Going underground seemed like it had limitless room for easy expansion.
I like the authors suggestion and it does sound better than a dome but living underground seems safer to me.
Yes, it is curious that natural land features are not exploited more. You can put that city wherever you want on Mars.
Cover a canyon (walls for free). Use lava tubes. Or search for any peculiar geological feature that is amendable. I don't get why the assumption is a completely flat, desert surface.
On the other hand, cities on Earth are very often bounded by other natural features like rivers and mountains that naturally constrain easily-usable space. On Mars it would seem to me the solution to needing more space would be the same as on Earth - build another city.
Maybe. But if you have a canyon, you can use three natural sides, cover the top and one side. The side you can expand as needed.
Cities on Earth don't need to be protected from toxic soil and hard UV radiation. Instead, most cities on earth have been built near rivers for cheap transportation. Castles and fortifications are built on hills for defensive value.
This is partially due to (current) landing site requirements. Up till now landers targeting mars could not really handle any bigger terrain obstacles (big rocks, steep slopes, etc.) so the landing sites have been meticulously selected to be as flat and rock free as possible.
That's why photos from different Mars landers look often very similar - the regions they have landed in have been effectively selected to be similar. :) And of course these pictures shape how Martian surface looks like the public consciousness.
Things may be changing though, with the technology being developed for active obstacle avoidance, that might enable martian landers to land in a more complex terrain safely by analyzing the actual landing site and landing on a safe spot.
Still, you might still want some flat area near an early martian base/city, even just to make trucking stuff from/to landers that strayed of course during landing easier. Eq. not having one in the middle of a rock field and another on crater bottom. :)
I’d imagine building out some new support pillars and flexible ceiling would be much faster and cheaper than digging out the same space underground.
I know tunnel boring is supposed to be getting cheaper and easier, plus on Mars you’d be starting from a blank slate rather than working around/under existing infrastructure. But for big tunnels you still need a big boring machine, and that would either have to be shipped to Mars or built on Mars.
I'd think an inflatable habitat inside a lava tube would be ideal. For the Moon, it'd be perfect - lava tubes are supposed to have lots of ice in them.
There are photos of lava tubes that are hundreds of meters wide and kilometres long. That's a lot of space shielded from radiation.
I personally suspect the main reason for going above ground is morale and psychological essentially to have some sunlight and a view of the world they are settling to validate the purpose on an emotional level.
I am uncertain of the ergonomics of living spaces in artifical environments - I suspect even the experts are uncertain and even if they invested heavily they would discover design mistakes to correct in future iterations.
The way I would do it is send a lot of self replicating terraforming robots. That requires relatively little cargo - the only components that cannot be manifactured on mars directly are smd and processors.
Not that I believe we are anywhere close, but processors could be made on the moon. Maybe not modern ones, but working ones. Also if space is not a problem, quite large ones too.

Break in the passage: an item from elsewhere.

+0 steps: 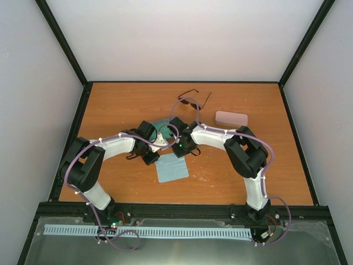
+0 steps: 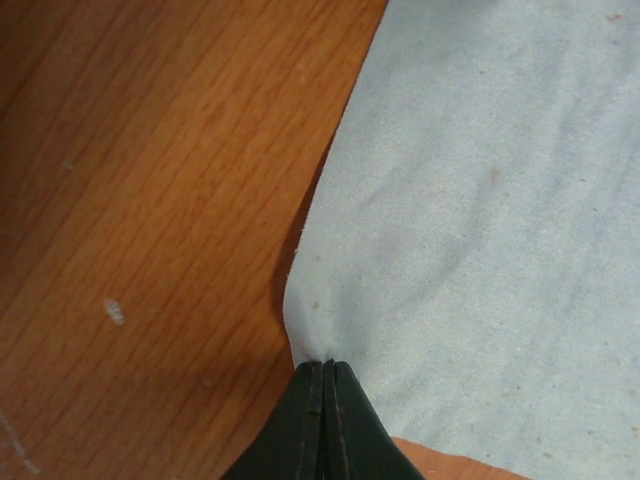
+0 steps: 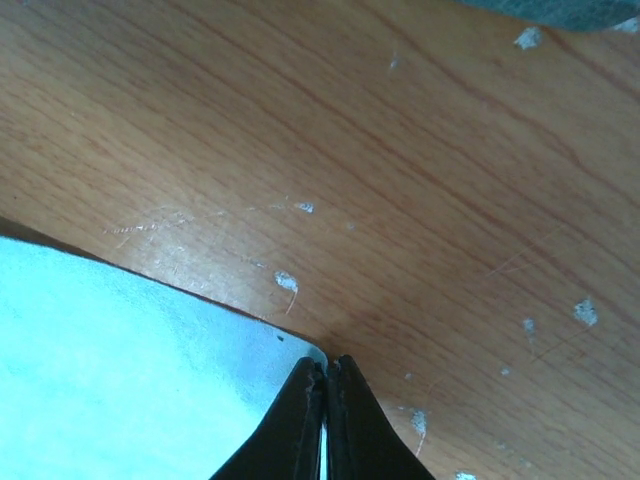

I have a Nobel prize and a billion dollars of VC money right here in my back pocket. All you've got to do is demonstrate your design for a self replicating general purpose constructor robot. Actually anybody's demonstrable design will do, and I'll give you a sweet cut of the VC money.
As reductive as "just send self-replicating robots" is, it's still potentially easier than a self-sustaining human civilization like the article is talking about. Both require building the entire set of infrastructure to build industrial infrastructure and computers. The robot approach requires that every single factory and excavator is automated* - a huge feat. The human approach requires every piece of infrastructure the robot one does, plus the infrastructure to make pressurized domes, oxygen, food, heating, etc, etc, and also requires shipping large numbers of humans through the vacuum of space - also a huge feat. I don't think it's a given that either approach is easier.
* At least, automated enough that it's not bottlenecked by humans operating robot arms at a 30 minute feedback delay.
Aside from we don't know even in theory how to do it, which is a bit of an obstacle to overcome, I don't see how this could work without developing AGI first to operate it. That's probably at least a couple of trillion worth of R&D right there, and then again we don't actually know how to start on that even in theory.
In total the US already spends half a trillion on R&D per year. The US military spends a trillion on R&D every 15 years and the IT industry does about the same, and bear in mind most of the research these organisations are already doing would be directly relevant to a project like this. So in a way we're already doing it, and I don't see any from-scratch full-civilization self replicating technology architectures coming along on the horizon even as a theoretical exercise. Even for something like interstellar probes at least we have outline designs.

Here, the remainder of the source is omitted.